Assinante
Entrar
Cadastre-se
Como muitos, no final de 2023 recebi mensagens de Feliz Natal e Ano Novo.
Algumas dessas mensagens chegaram a bordo daquela joça chamada whatsapp que injetou a descomunicação definitiva na humanidade.
Algumas eram mensagens prontas, frases feitas, que a joça pegou e espalhou.
Reconheço que quem me enviou tinha mesmo a intenção de desejar bons ventos, mas o aroma de silício, a grafia digitalizada, sei lá, aquilo foi meio sapo no bidê.
Felizmente a ganância e o pão-durismo estão abortando a famigerada inteligência artificial por aqui.
Quando Portugal invadiu o Brasil pela primeira vez, lá em 1.500, fora a matança de indígenas, tráfico de pau brasil, papagaios e decência, pouca coisa mudou.
Mas já na segunda invasão, a de D. João VI, a definitiva em 1808, toda a Corte portuguesa veio para cá.
À bordo das naus, princesas, barões, duquesas e também racismo, usura, agiotagem, lucro fácil, enfim, as bases da sociedade brasileira que hoje contemplamos.
O lema do capitalismo estrutural que formou a índole da economia brasileira, parida em Portugal, é clara: lucrar o máximo, investir o mínimo.
E é neste conceito que está a inteligência artificial implantada por empresas: vagabunda, barata, lucrativa.
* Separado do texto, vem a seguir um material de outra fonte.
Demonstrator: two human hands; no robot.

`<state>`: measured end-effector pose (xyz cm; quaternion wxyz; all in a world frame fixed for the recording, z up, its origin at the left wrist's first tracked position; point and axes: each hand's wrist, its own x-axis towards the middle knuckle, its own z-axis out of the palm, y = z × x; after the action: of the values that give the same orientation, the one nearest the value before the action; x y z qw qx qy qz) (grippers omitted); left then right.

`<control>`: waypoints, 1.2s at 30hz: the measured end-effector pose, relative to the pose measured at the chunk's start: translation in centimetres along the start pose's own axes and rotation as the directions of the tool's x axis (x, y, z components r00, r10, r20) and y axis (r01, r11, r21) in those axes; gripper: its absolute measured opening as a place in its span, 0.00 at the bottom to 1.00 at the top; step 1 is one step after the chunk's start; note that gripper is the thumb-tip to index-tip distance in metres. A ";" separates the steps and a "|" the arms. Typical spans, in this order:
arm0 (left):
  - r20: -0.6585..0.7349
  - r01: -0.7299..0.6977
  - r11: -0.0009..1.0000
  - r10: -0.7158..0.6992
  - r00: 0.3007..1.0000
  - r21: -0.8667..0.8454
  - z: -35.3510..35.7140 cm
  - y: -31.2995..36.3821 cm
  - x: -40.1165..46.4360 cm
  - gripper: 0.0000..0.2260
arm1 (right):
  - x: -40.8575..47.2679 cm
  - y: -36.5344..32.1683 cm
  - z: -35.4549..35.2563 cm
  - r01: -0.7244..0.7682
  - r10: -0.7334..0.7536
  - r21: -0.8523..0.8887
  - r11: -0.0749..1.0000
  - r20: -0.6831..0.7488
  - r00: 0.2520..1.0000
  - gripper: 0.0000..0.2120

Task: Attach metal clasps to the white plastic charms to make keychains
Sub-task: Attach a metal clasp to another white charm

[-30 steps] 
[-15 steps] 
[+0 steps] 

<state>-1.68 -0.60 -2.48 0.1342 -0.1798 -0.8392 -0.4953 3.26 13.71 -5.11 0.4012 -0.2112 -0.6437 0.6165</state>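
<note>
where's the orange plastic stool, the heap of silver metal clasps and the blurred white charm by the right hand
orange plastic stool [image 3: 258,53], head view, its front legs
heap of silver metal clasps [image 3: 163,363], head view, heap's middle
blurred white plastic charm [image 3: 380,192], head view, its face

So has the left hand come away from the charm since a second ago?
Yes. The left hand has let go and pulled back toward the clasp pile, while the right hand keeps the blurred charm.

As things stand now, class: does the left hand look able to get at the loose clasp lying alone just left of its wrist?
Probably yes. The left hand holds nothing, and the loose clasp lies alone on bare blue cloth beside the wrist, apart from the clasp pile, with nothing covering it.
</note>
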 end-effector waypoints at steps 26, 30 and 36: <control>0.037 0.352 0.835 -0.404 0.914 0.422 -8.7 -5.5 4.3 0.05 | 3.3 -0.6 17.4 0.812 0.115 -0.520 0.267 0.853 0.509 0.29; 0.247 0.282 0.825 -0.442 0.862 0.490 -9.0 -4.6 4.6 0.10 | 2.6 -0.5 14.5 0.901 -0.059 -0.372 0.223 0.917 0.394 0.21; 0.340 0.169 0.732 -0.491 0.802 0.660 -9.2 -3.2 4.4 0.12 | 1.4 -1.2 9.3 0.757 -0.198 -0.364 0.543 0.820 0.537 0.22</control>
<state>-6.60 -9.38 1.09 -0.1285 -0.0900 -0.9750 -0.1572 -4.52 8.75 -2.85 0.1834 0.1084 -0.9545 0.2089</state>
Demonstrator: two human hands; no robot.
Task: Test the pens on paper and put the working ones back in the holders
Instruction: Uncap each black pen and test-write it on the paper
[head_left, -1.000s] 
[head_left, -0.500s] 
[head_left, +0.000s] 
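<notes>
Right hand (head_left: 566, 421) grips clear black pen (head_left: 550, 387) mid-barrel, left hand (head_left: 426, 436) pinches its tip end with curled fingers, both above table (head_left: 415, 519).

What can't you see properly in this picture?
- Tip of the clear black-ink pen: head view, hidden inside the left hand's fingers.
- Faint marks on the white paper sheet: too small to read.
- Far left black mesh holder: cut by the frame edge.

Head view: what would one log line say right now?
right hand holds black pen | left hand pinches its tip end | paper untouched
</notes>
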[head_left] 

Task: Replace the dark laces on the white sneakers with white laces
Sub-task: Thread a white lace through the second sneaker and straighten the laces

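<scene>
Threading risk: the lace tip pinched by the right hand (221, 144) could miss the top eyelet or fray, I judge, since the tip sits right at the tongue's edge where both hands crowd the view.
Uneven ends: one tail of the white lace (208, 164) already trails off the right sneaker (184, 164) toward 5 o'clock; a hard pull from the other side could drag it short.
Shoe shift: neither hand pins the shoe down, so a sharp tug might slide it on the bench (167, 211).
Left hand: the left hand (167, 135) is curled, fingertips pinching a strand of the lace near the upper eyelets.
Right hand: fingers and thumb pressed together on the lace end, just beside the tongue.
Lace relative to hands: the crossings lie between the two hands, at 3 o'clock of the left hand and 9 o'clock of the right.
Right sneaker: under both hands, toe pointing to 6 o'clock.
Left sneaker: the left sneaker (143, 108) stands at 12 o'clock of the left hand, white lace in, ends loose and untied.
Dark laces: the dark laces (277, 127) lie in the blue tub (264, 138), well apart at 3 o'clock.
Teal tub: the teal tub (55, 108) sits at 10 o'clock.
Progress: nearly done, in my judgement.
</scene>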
Por ser vagabunda e barata, você liga para um número e atende uma máquina. “Olá, eu sou a Cremilda. Você quer falar comigo?”. Você diz “sim”, ela repete a pergunta. Você berra “SIM!”, ela repete até você mandar pra pqp e a ligação ser transferida para um (a) beócio (a) despreparado (a), sem educação, indolente porque, caro, é mal pago (a).
Como sou radicalmente profissional (desvio gravíssimo aqui em Pindorama) é complicado assistir impassível a esse show de molecagem.
Por isso, é melhor visitar o mundo analógico, como permitem as minhas lembranças.
Quando o carro entrou na aldeia empoeirada, bela, paradisíaca, a cabeça moída e o corpo cansado agradeceram.
De pés juntos.
Era verão, provavelmente um dos melhores de minha vida. Pelo menos até o verão seguinte.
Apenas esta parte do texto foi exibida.